• Work required:
Print the listing below verbatim, passing over each picture.

Start of Collected material

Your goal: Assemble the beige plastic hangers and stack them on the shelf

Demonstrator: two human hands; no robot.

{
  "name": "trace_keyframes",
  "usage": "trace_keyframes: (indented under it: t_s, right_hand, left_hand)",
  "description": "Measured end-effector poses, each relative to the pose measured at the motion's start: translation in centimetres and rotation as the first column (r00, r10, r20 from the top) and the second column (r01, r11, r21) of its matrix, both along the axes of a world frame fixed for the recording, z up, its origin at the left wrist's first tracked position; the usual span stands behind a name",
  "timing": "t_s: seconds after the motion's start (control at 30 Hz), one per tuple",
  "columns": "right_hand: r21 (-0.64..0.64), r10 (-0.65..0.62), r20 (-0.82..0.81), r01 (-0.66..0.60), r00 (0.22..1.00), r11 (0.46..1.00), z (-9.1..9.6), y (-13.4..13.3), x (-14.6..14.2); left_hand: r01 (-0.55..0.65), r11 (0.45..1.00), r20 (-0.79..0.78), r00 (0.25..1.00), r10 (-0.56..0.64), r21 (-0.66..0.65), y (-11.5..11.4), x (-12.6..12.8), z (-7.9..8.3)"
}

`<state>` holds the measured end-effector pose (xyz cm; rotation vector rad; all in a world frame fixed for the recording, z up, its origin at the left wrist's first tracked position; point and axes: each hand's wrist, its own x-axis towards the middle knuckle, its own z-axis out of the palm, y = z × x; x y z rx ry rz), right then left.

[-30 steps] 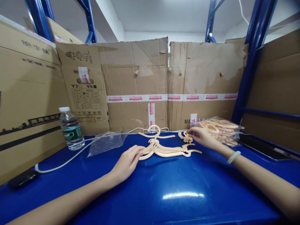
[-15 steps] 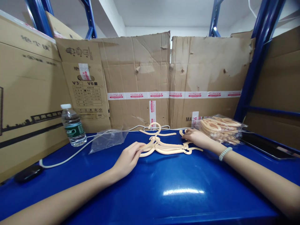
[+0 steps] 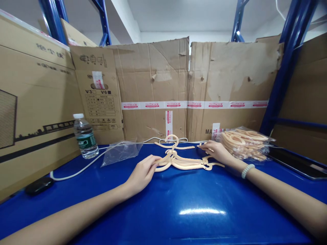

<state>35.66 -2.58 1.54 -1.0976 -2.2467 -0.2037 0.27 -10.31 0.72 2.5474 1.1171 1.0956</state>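
Several cream plastic hangers (image 3: 187, 164) lie loosely together on the blue table, one hook (image 3: 173, 137) standing up. My left hand (image 3: 144, 172) is closed round the left arms of these hangers, thumb and fingers pressed together. To the right, my right hand (image 3: 216, 151), with a pale beaded bracelet on the wrist, pinches a cream hanger part (image 3: 201, 145) at the tabletop, mostly hidden by the fingers. Another long hanger piece (image 3: 185, 147) lies behind the pile.
A clear bag of cream hangers (image 3: 245, 143) sits at right, beside a dark flat device (image 3: 297, 161). At left are a water bottle (image 3: 86, 137), a clear plastic bag (image 3: 121, 153), a white cable (image 3: 76, 175) and a black object (image 3: 39, 185). Cardboard (image 3: 153, 85) stands behind.
The whole view has shifted slightly. My right hand's fingers have moved over the curved hanger part, covering more of it. My left hand keeps its hold on the hangers.
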Motion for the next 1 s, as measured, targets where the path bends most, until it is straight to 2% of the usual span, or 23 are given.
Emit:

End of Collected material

• Result of the task:
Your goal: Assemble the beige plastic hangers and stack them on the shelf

Demonstrator: two human hands; no robot.

{
  "name": "trace_keyframes",
  "usage": "trace_keyframes: (indented under it: t_s, right_hand, left_hand)",
  "description": "Measured end-effector poses, each relative to the pose measured at the motion's start: translation in centimetres and rotation as the first column (r00, r10, r20 from the top) and the second column (r01, r11, r21) of its matrix, both along the axes of a world frame fixed for the recording, z up, its origin at the left wrist's first tracked position; the usual span stands behind a name",
  "timing": "t_s: seconds after the motion's start (control at 30 Hz), one per tuple",
  "columns": "right_hand: r21 (-0.64..0.64), r10 (-0.65..0.62), r20 (-0.82..0.81), r01 (-0.66..0.60), r00 (0.22..1.00), r11 (0.46..1.00), z (-9.1..9.6), y (-13.4..13.3), x (-14.6..14.2); left_hand: r01 (-0.55..0.65), r11 (0.45..1.00), r20 (-0.79..0.78), r00 (0.25..1.00), r10 (-0.56..0.64), r21 (-0.66..0.65), y (-11.5..11.4), x (-12.6..12.8), z (-7.9..8.3)"
}

`<state>` holds the measured end-effector pose (xyz cm; rotation vector rad; all in a world frame fixed for the recording, z up, its origin at the left wrist's first tracked position; point and axes: each hand's wrist, its own x-axis towards the middle knuckle, its own z-axis out of the palm, y = z × x; x y z rx ry rz), right then left.

[-30 steps] 
[-15 steps] 
[+0 steps] 

<state>35.66 -2.58 1.54 -1.0976 -2.2467 -0.2037 0.27 -10.31 0.72 2.5474 1.1171 1.0956</state>
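Several cream plastic hangers (image 3: 187, 164) lie loosely together on the blue table, one hook (image 3: 173, 137) standing up. My left hand (image 3: 144, 172) is closed round the left arms of these hangers, thumb and fingers pressed together. To the right, my right hand (image 3: 216, 151), with a pale beaded bracelet on the wrist, pinches a cream hanger part (image 3: 201, 145) at the tabletop, mostly hidden by the fingers. Another long hanger piece (image 3: 185, 147) lies behind the pile.
A clear bag of cream hangers (image 3: 245, 143) sits at right, beside a dark flat device (image 3: 297, 161). At left are a water bottle (image 3: 86, 137), a clear plastic bag (image 3: 121, 153), a white cable (image 3: 76, 175) and a black object (image 3: 39, 185). Cardboard (image 3: 153, 85) stands behind.
The whole view has shifted slightly. My right hand's fingers have moved over the curved hanger part, covering more of it. My left hand keeps its hold on the hangers.
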Motion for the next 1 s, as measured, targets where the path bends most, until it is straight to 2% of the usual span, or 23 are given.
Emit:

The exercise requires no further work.